__WHAT YOU WILL DO__:
Copy exactly every line below, from the first through the one that contains "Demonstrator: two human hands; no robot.", and skip all pictures.

__RECORDS SUPPLIED__:
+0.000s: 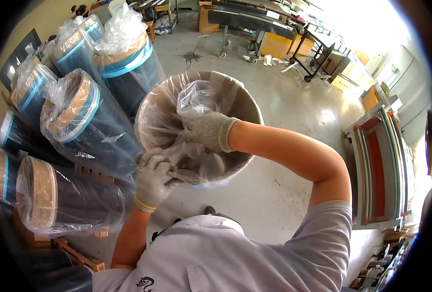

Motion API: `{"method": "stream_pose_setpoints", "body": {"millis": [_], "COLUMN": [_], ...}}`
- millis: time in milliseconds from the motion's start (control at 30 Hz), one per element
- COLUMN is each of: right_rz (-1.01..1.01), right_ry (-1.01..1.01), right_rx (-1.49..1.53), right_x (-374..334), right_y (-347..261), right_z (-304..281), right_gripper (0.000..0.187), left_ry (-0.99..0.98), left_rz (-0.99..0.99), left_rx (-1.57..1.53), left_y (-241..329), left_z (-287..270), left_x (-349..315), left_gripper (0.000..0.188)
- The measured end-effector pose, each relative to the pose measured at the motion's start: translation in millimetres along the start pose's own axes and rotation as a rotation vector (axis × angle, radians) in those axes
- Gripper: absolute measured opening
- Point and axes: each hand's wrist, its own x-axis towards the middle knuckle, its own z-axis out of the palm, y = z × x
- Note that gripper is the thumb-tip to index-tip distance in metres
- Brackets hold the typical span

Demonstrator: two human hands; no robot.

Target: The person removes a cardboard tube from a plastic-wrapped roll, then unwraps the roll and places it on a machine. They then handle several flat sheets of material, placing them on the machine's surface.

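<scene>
Gripping the clear plastic liner (196,100) inside the roll's open end (245,97), the right hand (208,130) bunches it while the left hand (152,177) clamps the near rim, tucking only partly done.

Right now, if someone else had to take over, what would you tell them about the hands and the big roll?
Left hand, gloved, grips the clear plastic bag at the near rim of the big upright roll.
Right hand, gloved, is inside the open top, pinching the plastic.
Done: plastic already lines the roll's opening.
Left: the plastic there is loose and crumpled, not neat yet.
Wrapped rolls stand on the left, on a wooden pallet.
</scene>
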Motion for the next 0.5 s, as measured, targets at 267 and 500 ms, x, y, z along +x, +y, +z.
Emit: {"method": "stream_pose_setpoints", "body": {"millis": [267, 500], "right_rz": [0.119, 0.082], "right_ry": [0.043, 0.182], "right_rx": [0.242, 0.37], "right_x": [-6, 0], "right_y": [-21, -41], "right_z": [-35, -27], "right_gripper": [0.023, 0.02], "left_ry": [0.065, 0.195], "left_rz": [-0.232, -0.343], "left_rx": [-0.404, -0.514], "left_y": [-75, -105], "left_z": [-33, -21], "left_x": [-27, -39], "left_gripper": [0.061, 0.054]}}
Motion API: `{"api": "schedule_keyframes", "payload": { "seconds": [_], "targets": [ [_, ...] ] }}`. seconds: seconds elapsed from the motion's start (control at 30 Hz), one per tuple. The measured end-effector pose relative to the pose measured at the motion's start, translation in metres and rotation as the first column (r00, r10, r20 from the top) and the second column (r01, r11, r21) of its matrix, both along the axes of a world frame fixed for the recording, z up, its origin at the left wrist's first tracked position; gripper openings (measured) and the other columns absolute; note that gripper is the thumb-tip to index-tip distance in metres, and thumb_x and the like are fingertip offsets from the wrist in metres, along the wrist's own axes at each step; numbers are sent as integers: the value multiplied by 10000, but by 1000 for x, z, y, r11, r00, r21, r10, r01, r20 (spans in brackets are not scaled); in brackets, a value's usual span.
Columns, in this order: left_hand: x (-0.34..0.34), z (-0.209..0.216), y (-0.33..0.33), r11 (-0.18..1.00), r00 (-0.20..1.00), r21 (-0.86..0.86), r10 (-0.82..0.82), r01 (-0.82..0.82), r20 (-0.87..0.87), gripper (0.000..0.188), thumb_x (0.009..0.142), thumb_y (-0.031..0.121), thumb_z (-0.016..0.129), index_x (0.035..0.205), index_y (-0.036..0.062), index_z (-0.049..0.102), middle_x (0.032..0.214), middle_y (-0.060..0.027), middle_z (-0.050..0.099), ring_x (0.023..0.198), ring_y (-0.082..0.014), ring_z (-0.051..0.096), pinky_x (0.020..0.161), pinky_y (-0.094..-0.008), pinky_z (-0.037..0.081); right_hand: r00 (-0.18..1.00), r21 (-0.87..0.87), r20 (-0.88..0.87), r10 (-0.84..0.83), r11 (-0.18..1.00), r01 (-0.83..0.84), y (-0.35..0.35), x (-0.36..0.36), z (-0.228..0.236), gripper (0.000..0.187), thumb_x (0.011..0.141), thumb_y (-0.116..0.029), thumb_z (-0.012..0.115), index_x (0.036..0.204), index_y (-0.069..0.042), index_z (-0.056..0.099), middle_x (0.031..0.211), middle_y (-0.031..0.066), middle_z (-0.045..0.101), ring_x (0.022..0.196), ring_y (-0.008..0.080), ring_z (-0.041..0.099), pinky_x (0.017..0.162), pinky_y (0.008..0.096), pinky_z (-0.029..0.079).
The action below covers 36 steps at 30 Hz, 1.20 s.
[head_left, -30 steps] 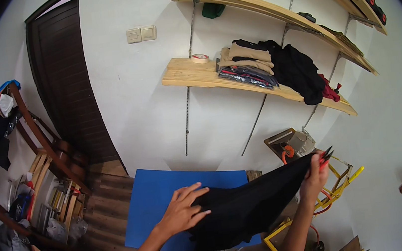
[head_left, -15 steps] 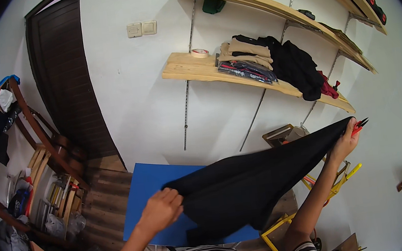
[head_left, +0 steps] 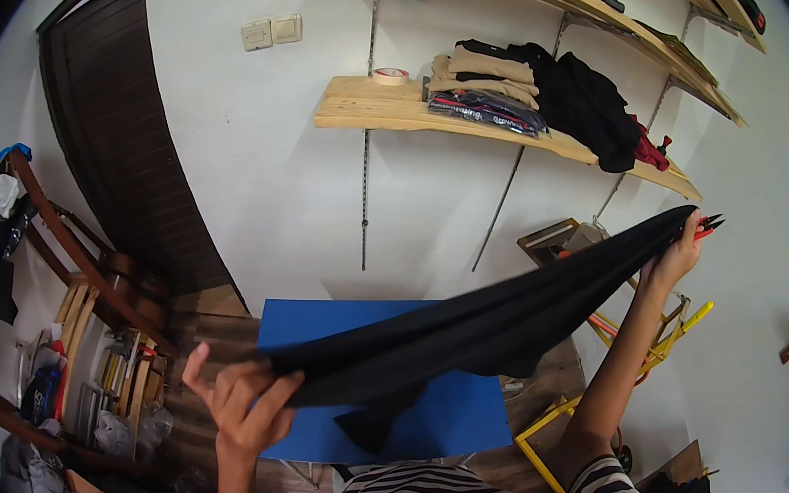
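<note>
Surface [head_left: 465, 415] of blue colour stands below the black cloth [head_left: 445, 339], on which your left hand [head_left: 248, 402] and right hand [head_left: 677, 259] are clamped; beyond, a wooden shelf [head_left: 362, 105] carries folded clothes [head_left: 493, 82].

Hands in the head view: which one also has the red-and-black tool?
The right hand: the tool sticks out of its grip beside the raised end of the black cloth. The left hand, at the cloth's other end, shows none.
</note>
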<state>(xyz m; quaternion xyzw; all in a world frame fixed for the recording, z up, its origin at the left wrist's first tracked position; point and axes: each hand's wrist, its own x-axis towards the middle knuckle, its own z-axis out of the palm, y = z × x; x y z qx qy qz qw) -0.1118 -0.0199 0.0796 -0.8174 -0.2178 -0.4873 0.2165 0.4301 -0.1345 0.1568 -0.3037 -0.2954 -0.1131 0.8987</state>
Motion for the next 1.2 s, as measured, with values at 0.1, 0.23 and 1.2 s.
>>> {"api": "schedule_keyframes", "payload": {
  "seconds": [0.1,0.23,1.2],
  "targets": [
    [-8,21,-21,992,991,-4,-126,125,-54,299,739,392,743,747,113,634,667,26,505,556,-138,506,779,-352,342,1000,-39,-1,-2,999,2,4,12,-3,191,944,-241,575,871,-65,571,770,-9,601,663,74,567,616,229,478],
    [-10,41,-8,981,974,-67,-191,184,-119,296,695,308,781,721,100,573,734,-16,559,599,-160,523,578,-292,392,1000,-68,-18,-20,997,19,10,18,-11,181,941,-237,580,848,-83,565,749,-16,589,642,72,555,597,230,469],
    [53,-160,37,27,805,-846,-325,532,496,365,919,316,575,1096,-2,599,1046,-114,609,971,-224,591,855,-336,457,740,-891,-34,672,315,-326,31,-284,-153,221,889,-220,657,939,-11,605,677,53,565,682,48,505,647,227,445]
  ]
}}
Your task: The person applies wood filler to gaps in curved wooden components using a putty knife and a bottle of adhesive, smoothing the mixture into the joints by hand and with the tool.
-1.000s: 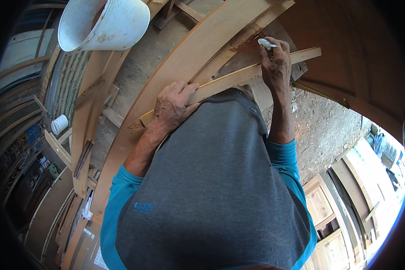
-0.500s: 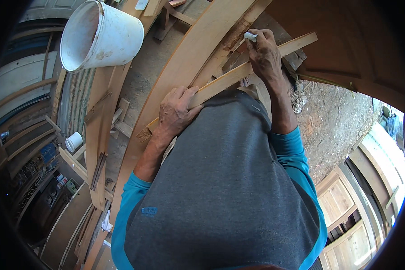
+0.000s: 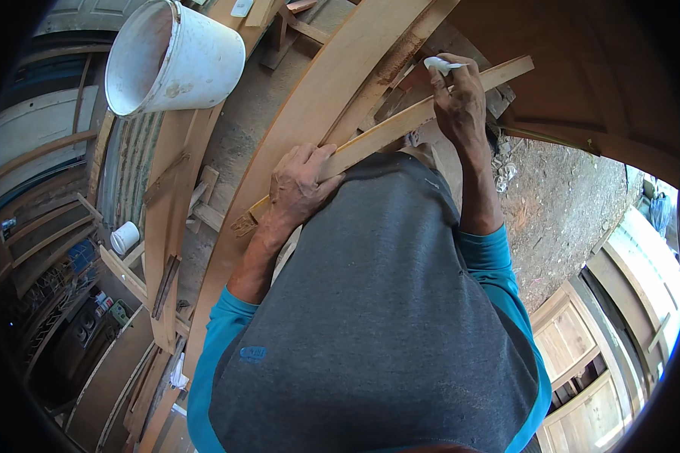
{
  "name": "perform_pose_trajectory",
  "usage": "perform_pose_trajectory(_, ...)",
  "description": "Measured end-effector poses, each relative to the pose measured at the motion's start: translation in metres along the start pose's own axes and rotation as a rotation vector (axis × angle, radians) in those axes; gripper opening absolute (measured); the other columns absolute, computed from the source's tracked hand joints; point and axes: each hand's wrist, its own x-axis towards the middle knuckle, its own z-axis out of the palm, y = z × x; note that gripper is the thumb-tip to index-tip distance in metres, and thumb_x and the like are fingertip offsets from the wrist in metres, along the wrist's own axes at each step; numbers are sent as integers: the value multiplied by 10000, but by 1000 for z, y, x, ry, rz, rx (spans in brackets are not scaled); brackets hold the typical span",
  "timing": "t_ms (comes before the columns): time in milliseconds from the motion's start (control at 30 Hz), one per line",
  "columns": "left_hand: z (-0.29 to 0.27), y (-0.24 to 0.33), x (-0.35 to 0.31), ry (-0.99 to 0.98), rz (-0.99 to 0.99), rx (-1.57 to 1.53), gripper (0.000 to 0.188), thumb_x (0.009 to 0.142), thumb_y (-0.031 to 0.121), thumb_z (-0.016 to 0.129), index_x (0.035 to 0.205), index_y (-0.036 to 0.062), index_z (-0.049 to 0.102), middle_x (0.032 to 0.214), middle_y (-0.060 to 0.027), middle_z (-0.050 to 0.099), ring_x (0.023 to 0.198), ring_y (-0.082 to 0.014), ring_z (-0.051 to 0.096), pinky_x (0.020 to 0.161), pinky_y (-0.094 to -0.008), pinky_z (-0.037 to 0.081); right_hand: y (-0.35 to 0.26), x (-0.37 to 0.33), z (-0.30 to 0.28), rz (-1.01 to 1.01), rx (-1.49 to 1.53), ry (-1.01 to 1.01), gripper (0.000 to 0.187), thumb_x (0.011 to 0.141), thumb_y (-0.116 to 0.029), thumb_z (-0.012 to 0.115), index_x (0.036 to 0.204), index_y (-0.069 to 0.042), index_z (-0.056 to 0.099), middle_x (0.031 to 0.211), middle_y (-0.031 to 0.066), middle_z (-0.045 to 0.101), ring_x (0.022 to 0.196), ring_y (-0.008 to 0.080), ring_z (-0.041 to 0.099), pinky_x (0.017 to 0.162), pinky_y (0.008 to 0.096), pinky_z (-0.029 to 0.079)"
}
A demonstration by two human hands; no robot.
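A long narrow wooden strip (image 3: 385, 132) runs diagonally in front of me, from lower left to upper right, over a wide wooden board (image 3: 310, 90). My left hand (image 3: 301, 181) is closed over the strip near its lower end, fingers on top. My right hand (image 3: 461, 94) is raised beside the strip's upper part, its fingers pinching a small white object (image 3: 444, 65) with a tapered end. The fingers hide much of that object, so its kind is unclear. The strip's lower end (image 3: 243, 224) looks rough or notched.
A large white bucket (image 3: 196, 64) rests on its side at upper left, above leaning planks (image 3: 166, 219). A smaller white tub (image 3: 125, 238) is farther left. A brown panel (image 3: 582, 75) stands at upper right; panelled wooden doors (image 3: 567, 332) are at lower right.
My right hand has shifted slightly right and away from the strip, turning the white object so more of it shows. The left hand stays on the strip.
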Motion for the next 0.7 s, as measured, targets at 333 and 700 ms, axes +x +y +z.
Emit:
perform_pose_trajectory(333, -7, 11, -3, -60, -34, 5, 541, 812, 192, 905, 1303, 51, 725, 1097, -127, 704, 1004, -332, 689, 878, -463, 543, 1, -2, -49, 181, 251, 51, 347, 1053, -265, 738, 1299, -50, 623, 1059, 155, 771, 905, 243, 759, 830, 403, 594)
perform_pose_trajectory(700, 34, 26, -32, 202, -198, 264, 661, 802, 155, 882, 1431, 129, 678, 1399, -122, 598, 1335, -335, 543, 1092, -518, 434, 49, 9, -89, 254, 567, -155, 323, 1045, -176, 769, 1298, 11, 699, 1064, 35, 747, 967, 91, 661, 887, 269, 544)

__ANSWER BELOW__:
+0.000s: 

Motion API: `{"method": "stream_pose_setpoints", "body": {"millis": [_], "COLUMN": [_], ...}}`
- millis: time in milliseconds from the motion's start (control at 30 Hz), one per element
- COLUMN is each of: right_rz (-1.01..1.01), right_ry (-1.01..1.01), right_rx (-1.49..1.53), right_x (-374..334), right_y (-347..261), right_z (-304..281), right_gripper (0.000..0.187), left_ry (-0.99..0.98), left_rz (-0.99..0.99), left_rx (-1.57..1.53), left_y (-241..329), left_z (-287..270), left_x (-349..315), left_gripper (0.000..0.188)
- The measured end-effector pose, each relative to the pose measured at the motion's start: translation in millimetres along the start pose's own axes and rotation as a rotation vector (axis × angle, radians) in those axes
- Gripper: absolute measured opening
- Point and axes: each hand's wrist, its own x-axis towards the middle knuckle, its own z-axis out of the palm, y = z × x
- Note that gripper is the thumb-tip to index-tip distance in metres
- Brackets hold the typical span

Demonstrator: two human hands; no robot.

This answer requires nothing more.